Since the departure of Stanley O’Neal, who was forced out of the large investment bank on October 30, after announcing an $8.4 billion write-down and making unapproved merger overtures to Wachovia, there had been widespread speculation that the job would fall to Laurence Fink. He is chairman and CEO of BlackRock, which is 49% owned by Merrill Lynch.
Mr. Fink met with representatives from the board soon after Mr. O’Neal’s departure, and appeared likely to be appointed to the top Merrill post for two key reasons: As the founder of BlackRock, Mr. Fink is widely respected for his deep knowledge of credit markets and fixed-income securities, which were at the heart of the outsize losses that cost Mr. O’Neal his job. In addition, he is known to be close to a co-president of Merrill, Gregory Fleming, who also was considered a potential CEO candidate. The view was that Mr. Fleming, who is several years younger than Mr. Fink, would be content to serve as Mr. Fink’s no. 2 while waiting for his chance at the top job.
There are several reasons why Mr. Fink might have wanted to stay on at BlackRock. According to sources within the Treasury Department, who agreed to speak on background, the $75 billion so-called Superfund is close to being launched, and BlackRock may be tapped to manage the fund’s assets. The thinking is that the Superfund, put together by Bank of America, JPMorgan Chase, and Citigroup to create more liquidity in the credit market, must be managed by a top-notch firm to have credibility. Indications are that other highly regarded fixed-income managers such as PIMCO were also considered, but that BlackRock is the likely winner.
There is also speculation that Mr. Fink was loathe to take on the Merrill post because the full extent of the investment bank’s portfolio losses may not yet be clear. Because he has successfully steered his firm clear of one of the worst market disasters in decades, Mr. Fink may not have wanted to take on the burden of cleaning up the Merrill mess.
In addition, his continued employment at BlackRock may have related to his sizeable holdings in the firm, which have been estimated at more than $350 million. It was not clear how much of this stake might have been sacrificed if Mr. Fink had resigned.
As for Mr. Thain, his ascendance at the investment bank is testament to his successful transformation of the New York Stock Exchange, and also likely fulfills a long-held ambition to manage a large investment bank. Mr. Thain was co-president of Goldman Sachs under Henry Paulsen, who is now Treasury secretary, before moving to the NYSE. He left in 2004 after being passed over for the CEO spot. Some viewed him as an outside contender for the Merrill post because of the perceived need to rebuild the culture at the shaken firm.
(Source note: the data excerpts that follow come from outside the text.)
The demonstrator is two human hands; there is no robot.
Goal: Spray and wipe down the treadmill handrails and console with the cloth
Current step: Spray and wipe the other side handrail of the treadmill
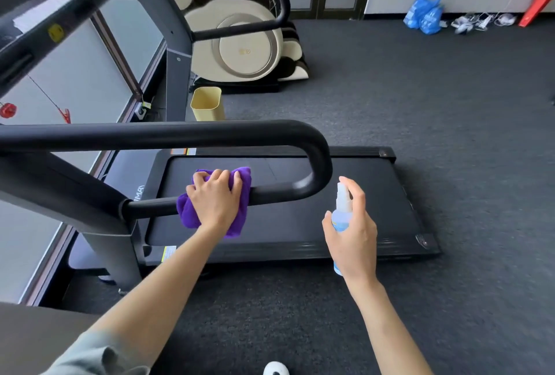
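Left hand (213, 199) clamps purple cloth (238, 178) around lower handrail (279, 194), rail running left-right; right hand (351, 233) grasps spray bottle (342, 203) lower right.

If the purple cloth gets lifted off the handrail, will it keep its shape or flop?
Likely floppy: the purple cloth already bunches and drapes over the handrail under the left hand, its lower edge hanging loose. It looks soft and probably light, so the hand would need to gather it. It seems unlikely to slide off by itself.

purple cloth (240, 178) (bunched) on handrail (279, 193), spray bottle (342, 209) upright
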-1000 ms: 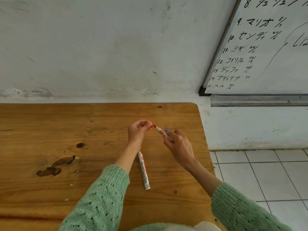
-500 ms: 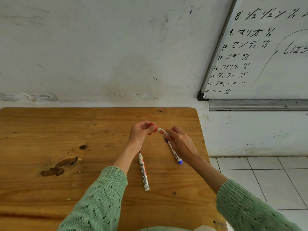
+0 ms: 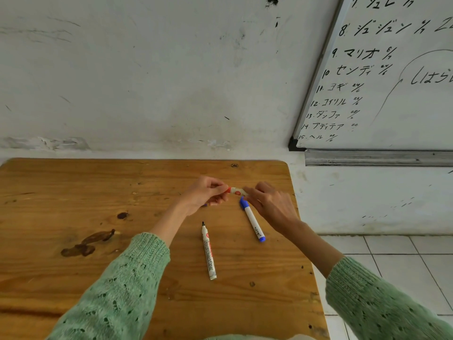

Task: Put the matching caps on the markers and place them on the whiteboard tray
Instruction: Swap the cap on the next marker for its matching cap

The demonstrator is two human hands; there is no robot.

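Observation:
Both my hands meet over the far part of the wooden table. My right hand grips the body of a white red marker. My left hand pinches its red cap, which sits on the marker's tip end. A blue marker with its blue cap on lies on the table just below my right hand. An uncapped black marker lies nearer me, tip pointing away. A bit of blue shows under my left hand. The metal whiteboard tray runs along the wall at the right.
A whiteboard with black handwriting hangs above the tray. The table's right edge borders a white tiled floor. Dark stains mark the table's left side. A scuffed white wall stands behind the table.
The red cap and the red marker's tip were apart; now the cap is on the tip. The blue marker left my right hand and lies on the table.

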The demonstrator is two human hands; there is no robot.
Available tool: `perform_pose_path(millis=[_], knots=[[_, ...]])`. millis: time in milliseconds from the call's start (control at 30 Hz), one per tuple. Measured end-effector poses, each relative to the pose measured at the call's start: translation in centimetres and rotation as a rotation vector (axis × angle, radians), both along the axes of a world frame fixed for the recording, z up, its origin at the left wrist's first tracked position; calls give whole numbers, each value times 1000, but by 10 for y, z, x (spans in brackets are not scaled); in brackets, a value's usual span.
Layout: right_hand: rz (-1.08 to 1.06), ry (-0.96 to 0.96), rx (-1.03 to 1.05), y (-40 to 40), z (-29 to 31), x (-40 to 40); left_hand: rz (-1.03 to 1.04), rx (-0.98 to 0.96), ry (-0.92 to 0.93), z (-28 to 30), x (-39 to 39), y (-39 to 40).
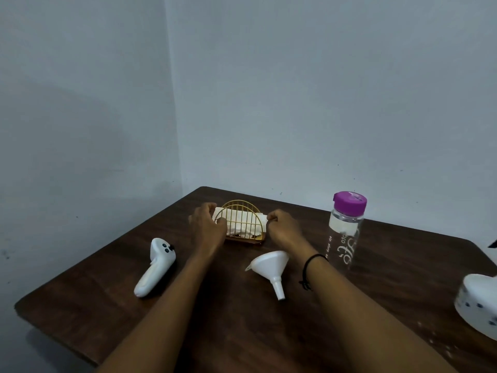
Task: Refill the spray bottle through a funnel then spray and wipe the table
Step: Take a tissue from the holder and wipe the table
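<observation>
A gold wire holder [243, 208] with a folded white cloth [242, 222] in it stands at the far middle of the brown table [107, 273]. My left hand [205, 227] curls around the holder's left end. My right hand [283, 227] pinches the cloth's right edge. A white funnel [270, 266] lies on its side just in front of the holder, between my forearms. A clear bottle with a purple lid [347, 227] stands upright to the right and holds some clear liquid. A white rounded object with dark dots [478, 302], cut off by the right frame edge, may be the spray bottle.
A white hand controller [156, 267] lies on the table's left part. Pale walls meet in a corner behind the table's far edge. A few droplets or specks [433, 340] mark the wood near the right front.
</observation>
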State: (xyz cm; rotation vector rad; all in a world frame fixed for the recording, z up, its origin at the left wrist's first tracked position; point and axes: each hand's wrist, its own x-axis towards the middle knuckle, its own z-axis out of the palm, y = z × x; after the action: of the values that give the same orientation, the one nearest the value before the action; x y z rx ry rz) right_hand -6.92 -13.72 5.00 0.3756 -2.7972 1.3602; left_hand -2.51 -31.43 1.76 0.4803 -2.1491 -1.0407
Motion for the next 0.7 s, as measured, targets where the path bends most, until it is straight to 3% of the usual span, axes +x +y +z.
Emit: perform_pose_path(millis=[267,500,700], knots=[[102,-43,31,-8,1,-15,-112,145,-240,-4,-18,-16],[96,-68,66,-10,-2,-19,-149,277,-163,-6,-19,-18],[65,23,66,-12,-1,-18,-124,253,-89,-2,-18,-16]])
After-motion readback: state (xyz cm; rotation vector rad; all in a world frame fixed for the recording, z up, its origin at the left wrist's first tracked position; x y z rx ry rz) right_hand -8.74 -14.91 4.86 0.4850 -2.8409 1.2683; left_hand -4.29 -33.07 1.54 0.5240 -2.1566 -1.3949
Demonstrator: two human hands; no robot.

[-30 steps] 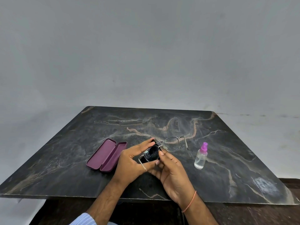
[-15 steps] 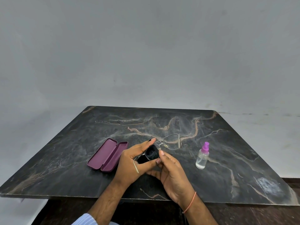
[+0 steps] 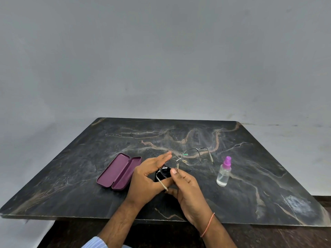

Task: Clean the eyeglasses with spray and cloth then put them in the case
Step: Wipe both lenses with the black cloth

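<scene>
Thin metal-framed eyeglasses [image 3: 192,156] are held above the table's middle, temples unfolded. My left hand [image 3: 146,181] grips the near lens side, with a black cloth [image 3: 158,175] pinched behind that lens. My right hand [image 3: 188,190] presses its thumb on the front of the same lens and holds the cloth from below. The far lens sticks out to the right, uncovered. An open purple glasses case [image 3: 119,171] lies left of my hands. A small clear spray bottle [image 3: 224,171] with a pink cap stands upright to the right.
The dark marble tabletop [image 3: 250,194] ends in a front edge just below my wrists. A plain grey wall rises behind it. An orange thread band circles my right wrist.
The glasses have tilted so the far lens and temple point more to the right. My thumbs have shifted slightly over the near lens and cloth. Case and bottle have not moved.
</scene>
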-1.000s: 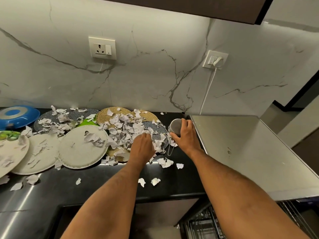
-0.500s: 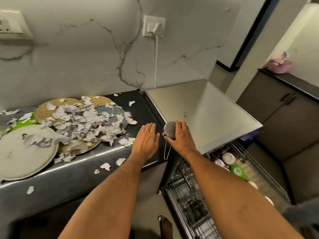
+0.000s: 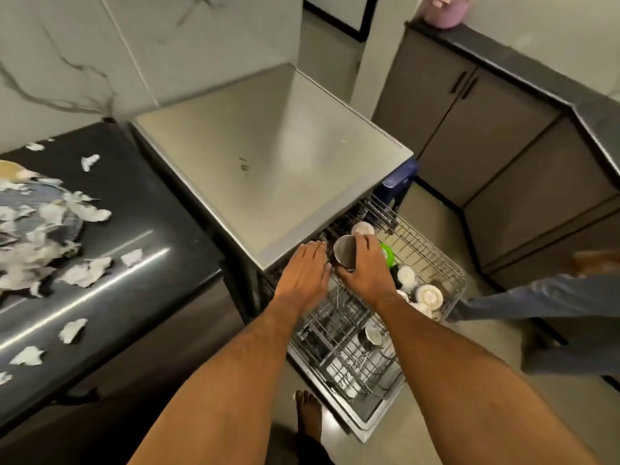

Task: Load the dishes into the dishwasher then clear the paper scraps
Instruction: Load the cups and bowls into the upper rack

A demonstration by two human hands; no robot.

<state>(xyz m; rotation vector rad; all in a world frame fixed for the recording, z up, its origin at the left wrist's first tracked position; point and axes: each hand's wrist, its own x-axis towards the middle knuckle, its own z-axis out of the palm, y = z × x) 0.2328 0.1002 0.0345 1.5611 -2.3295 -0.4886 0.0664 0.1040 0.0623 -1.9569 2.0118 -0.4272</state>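
Now the right hand grips a steel cup over the dishwasher rack, left hand flat-fingered at its nine o'clock; lowered carelessly, it could knock the bowls at four o'clock.

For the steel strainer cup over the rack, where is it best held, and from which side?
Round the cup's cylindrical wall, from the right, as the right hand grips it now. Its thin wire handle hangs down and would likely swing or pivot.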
Mr. Thain, who earned an engineering degree from MIT, has long been viewed as cerebral in the extreme, someone that New York magazine once called a “shrewd, calculating technocrat.”
However, his tenure at the NYSE has also shown him to be a leader. He skillfully navigated the turbulent waters at the NYSE as he fought an unpopular battle to broaden the role of electronic trading and to take the company public. These challenges to the status quo enraged some seat holders at the exchange, but with the stock having risen more than six-fold since it went public in 2006, complaints today are few and far between.
He brings to Merrill a great understanding of markets and trading, and considerable international savvy. His resume lacks any hands-on retail brokerage experience — once considered a prerequisite for the CEO title — but he brings something even more important to the job, integrity. Mr. Thain took over the NYSE in the wake of the scandal involving Richard Grasso’s compensation and quickly restored the exchange’s image by implementing first-class governance. His straight-shooter reputation will doubtless come in handy as he sets about restoring confidence in his new firm.